Source DB:  PubMed          Journal:  Intern Med        ISSN: 0918-2918            Impact factor:   1.271


Introduction

Longus colli tendinitis (LCT) is a calcium hydroxyapatite deposition disease first reported by Hartley in 1964 (1). The clinical findings of LCT include neck pain, a limited range of motion of the neck, neck stiffness, odynophagia, dysphagia, sore throat, and a fever (2). Conservative treatments, including anti-inflammatory drugs and immobilization of the neck, are recommended. It is sometimes difficult to diagnose LCT, as these presentations are also seen in patients with retropharyngeal infection or spondylitis. Enhanced computed tomography (CT) and magnetic resonance imaging (MRI) are useful for differentiating these life-threatening diseases from LCT. On neuroimaging studies, calcifications located along the longus colli, retropharyngeal effusion, no signs of abscess, and no bony changes are characteristic of LCT (3). In most cases, blood tests show mildly elevated inflammation values (4). We herein report a case of LCT with marked inflammation and no calcification within the tendon of the longus colli muscles on imaging studies.

Case Report

A 24-year-old man presented with an 8-day history of a fever and severe progressive neck pain and a 3-day history of difficulty opening his mouth. His medical history was deemed noncontributory. On a physical examination, his vital signs were within normal limits, except for his elevated body temperature of 38.5℃. The range of motion of his neck was significantly restricted in all directions due to pain. Bilateral conjunctival injection, cervical lymphadenopathy, and pharyngeal erythema without exudates or deviation of the uvula were also noted at presentation. Laboratory data revealed a white blood cell count of 11,000/mm3, a C-reactive protein (CRP) value of 22.5 mg/dL, and an erythrocyte sedimentation rate (ESR) of 110 mm/h. Liver enzymes, creatinine and thyroid function values were within normal limits. Blood culture results were negative in two samples taken at different sites. There were no remarkable serological findings that indicated infection by the Epstein-Barr (EB) virus, cytomegalovirus, herpes simplex virus, or the herpes zoster virus. Screening tests for other infectious diseases, such as hepatitis B and C, tuberculosis, syphilis, and HIV, were negative. In addition, the results of screening tests for rheumatologic disorders, such as antinuclear antibodies, rheumatoid factors, anti-CCP antibodies, anti-dsDNA antibodies, anti-Sm antibodies, anti-Ro/SSA, anti-La/SSB, proteinase 3 anti-neutrophil cytoplasmic antibody (PR3-ANCA), and myeloperoxidase (MPO)-ANCA, were also negative. The cerebrospinal fluid values were within the normal range. Contrast-enhanced CT showed prevertebral soft tissue swellings with no signs of retropharyngeal abscess or calcification (Figure A). MRI demonstrated prevertebral hyperintense areas between C2-C5 on T2-weighted images and no signs of retropharyngeal infection or spondylitis on T1-weighted images (Figure B).

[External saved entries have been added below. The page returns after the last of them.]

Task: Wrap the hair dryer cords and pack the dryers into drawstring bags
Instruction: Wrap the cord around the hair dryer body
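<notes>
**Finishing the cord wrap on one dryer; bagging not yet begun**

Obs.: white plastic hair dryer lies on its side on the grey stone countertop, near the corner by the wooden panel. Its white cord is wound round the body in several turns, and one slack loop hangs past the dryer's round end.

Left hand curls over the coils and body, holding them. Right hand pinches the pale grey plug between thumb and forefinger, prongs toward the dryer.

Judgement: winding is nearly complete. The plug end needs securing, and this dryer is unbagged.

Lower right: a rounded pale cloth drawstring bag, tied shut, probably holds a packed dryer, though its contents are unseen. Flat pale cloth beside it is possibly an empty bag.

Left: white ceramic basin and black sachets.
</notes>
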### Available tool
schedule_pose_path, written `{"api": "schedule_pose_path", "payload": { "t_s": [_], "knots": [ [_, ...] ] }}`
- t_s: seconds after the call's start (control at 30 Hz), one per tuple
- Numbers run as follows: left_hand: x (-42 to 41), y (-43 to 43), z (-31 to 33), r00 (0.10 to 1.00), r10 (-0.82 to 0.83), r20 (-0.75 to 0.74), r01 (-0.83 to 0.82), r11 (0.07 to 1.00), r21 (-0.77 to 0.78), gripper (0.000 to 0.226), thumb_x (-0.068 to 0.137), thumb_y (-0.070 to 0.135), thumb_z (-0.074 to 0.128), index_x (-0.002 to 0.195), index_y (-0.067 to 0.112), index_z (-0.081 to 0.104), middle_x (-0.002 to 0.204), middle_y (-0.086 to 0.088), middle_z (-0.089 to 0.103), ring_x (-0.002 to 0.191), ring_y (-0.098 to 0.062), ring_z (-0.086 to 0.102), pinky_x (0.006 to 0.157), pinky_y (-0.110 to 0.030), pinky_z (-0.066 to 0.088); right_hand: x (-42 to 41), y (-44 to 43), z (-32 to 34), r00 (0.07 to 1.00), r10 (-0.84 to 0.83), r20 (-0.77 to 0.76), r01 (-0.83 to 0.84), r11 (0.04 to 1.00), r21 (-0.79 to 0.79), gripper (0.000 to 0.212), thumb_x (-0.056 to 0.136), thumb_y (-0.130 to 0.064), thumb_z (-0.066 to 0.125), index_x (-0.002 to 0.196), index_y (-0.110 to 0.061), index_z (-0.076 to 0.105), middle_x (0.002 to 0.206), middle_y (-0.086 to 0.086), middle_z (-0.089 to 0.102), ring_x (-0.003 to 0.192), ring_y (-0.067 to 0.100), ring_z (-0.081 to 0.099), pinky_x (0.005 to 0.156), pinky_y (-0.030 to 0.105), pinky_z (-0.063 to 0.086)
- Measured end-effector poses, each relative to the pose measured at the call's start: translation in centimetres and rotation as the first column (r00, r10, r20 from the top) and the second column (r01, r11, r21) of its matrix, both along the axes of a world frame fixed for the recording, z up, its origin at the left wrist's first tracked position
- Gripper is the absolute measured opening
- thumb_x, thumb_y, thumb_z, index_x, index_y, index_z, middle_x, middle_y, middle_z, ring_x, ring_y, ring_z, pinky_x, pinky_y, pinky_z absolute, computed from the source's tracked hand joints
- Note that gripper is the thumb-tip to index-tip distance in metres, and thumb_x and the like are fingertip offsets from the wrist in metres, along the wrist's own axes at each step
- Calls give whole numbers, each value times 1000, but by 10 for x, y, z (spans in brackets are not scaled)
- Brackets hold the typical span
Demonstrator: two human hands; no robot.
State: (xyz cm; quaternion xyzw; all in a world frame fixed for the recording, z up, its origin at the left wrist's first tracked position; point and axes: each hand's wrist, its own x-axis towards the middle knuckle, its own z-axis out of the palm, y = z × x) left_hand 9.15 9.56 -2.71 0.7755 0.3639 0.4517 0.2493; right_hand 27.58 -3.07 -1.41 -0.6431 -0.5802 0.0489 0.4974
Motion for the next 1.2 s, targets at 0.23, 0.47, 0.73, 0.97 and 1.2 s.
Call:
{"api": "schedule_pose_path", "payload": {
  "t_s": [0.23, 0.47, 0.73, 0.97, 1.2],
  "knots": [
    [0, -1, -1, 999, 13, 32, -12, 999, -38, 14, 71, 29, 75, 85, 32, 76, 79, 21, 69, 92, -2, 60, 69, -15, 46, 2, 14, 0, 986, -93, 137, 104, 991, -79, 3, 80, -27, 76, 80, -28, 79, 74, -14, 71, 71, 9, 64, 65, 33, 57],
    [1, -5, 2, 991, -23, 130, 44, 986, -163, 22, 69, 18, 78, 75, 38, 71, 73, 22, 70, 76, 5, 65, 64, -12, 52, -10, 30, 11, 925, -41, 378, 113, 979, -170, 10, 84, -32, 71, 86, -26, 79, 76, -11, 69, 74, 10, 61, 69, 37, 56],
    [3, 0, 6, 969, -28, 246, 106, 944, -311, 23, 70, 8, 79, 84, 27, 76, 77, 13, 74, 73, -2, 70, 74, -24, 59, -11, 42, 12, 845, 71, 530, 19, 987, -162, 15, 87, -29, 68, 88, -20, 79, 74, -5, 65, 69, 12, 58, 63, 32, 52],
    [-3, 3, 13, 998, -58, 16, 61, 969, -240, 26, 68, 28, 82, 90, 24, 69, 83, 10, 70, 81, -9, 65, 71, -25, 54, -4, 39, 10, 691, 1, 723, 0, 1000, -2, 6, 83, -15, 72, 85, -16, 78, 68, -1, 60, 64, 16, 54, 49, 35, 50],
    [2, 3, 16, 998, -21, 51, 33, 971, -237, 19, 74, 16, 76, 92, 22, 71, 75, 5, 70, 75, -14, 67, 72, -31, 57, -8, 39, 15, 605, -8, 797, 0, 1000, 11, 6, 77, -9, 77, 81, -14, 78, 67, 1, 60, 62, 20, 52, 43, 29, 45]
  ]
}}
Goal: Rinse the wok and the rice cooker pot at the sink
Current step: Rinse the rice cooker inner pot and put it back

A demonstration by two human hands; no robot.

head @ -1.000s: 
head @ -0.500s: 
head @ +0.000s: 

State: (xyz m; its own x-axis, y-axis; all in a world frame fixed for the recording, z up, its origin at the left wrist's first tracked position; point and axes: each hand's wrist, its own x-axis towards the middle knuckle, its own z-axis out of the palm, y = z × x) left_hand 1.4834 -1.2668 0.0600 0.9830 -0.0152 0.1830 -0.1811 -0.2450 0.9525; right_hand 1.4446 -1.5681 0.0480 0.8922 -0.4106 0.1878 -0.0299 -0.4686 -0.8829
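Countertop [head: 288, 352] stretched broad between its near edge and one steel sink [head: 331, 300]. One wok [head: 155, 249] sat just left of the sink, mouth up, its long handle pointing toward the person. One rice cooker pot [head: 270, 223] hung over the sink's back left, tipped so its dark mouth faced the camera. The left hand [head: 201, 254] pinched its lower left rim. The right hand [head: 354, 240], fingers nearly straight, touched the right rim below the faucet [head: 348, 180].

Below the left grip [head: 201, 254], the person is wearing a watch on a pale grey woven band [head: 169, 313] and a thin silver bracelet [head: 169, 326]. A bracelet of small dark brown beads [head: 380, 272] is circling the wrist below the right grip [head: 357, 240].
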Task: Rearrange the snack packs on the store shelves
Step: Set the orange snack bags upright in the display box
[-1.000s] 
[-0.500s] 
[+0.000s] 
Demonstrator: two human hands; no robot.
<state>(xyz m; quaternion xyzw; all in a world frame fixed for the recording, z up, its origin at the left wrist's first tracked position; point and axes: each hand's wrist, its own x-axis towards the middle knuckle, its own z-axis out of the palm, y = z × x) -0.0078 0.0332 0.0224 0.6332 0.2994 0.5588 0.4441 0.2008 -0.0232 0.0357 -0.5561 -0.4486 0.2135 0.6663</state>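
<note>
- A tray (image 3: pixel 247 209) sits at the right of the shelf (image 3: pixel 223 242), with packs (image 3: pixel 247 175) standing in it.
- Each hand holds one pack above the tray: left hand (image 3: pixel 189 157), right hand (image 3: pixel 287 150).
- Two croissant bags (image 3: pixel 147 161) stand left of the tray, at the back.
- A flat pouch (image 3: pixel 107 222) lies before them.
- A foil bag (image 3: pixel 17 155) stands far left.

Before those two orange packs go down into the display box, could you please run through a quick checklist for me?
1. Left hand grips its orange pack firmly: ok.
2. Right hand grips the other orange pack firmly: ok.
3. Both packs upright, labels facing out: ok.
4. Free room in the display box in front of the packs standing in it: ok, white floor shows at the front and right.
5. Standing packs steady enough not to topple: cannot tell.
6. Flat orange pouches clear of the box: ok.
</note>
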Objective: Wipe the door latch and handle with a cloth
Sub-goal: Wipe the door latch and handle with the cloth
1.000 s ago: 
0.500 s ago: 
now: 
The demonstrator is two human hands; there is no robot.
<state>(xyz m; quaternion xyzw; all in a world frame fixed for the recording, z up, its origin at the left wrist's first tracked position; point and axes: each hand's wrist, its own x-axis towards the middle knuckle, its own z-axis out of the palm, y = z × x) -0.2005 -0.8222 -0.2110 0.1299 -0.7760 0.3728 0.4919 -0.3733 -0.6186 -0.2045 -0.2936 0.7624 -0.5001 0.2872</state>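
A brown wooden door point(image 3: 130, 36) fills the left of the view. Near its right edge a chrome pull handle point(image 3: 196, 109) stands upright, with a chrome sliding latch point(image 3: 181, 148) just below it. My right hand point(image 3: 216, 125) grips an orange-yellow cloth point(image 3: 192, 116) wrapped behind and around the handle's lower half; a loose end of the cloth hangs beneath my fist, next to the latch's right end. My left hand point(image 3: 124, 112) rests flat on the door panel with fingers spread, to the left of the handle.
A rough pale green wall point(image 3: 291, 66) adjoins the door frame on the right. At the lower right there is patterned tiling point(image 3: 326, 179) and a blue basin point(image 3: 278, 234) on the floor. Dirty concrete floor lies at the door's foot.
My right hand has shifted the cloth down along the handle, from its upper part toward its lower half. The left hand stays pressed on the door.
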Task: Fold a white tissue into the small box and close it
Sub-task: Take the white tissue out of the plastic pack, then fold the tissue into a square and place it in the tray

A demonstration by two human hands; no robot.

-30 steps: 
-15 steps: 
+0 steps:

We asked an otolaryngologist to perform an examination with a fiberscope, which revealed no obvious evidence of pharyngeal abscess. Consequently, a diagnosis of LCT was made.
Figure.

A: The enhanced CT scan of the neck on admission, which shows prevertebral effusion without calcification. B: A sagittal section of the T2-weighted cervical MRI scan, which shows prevertebral effusion at the C2-C5 level (indicated with a white arrowhead).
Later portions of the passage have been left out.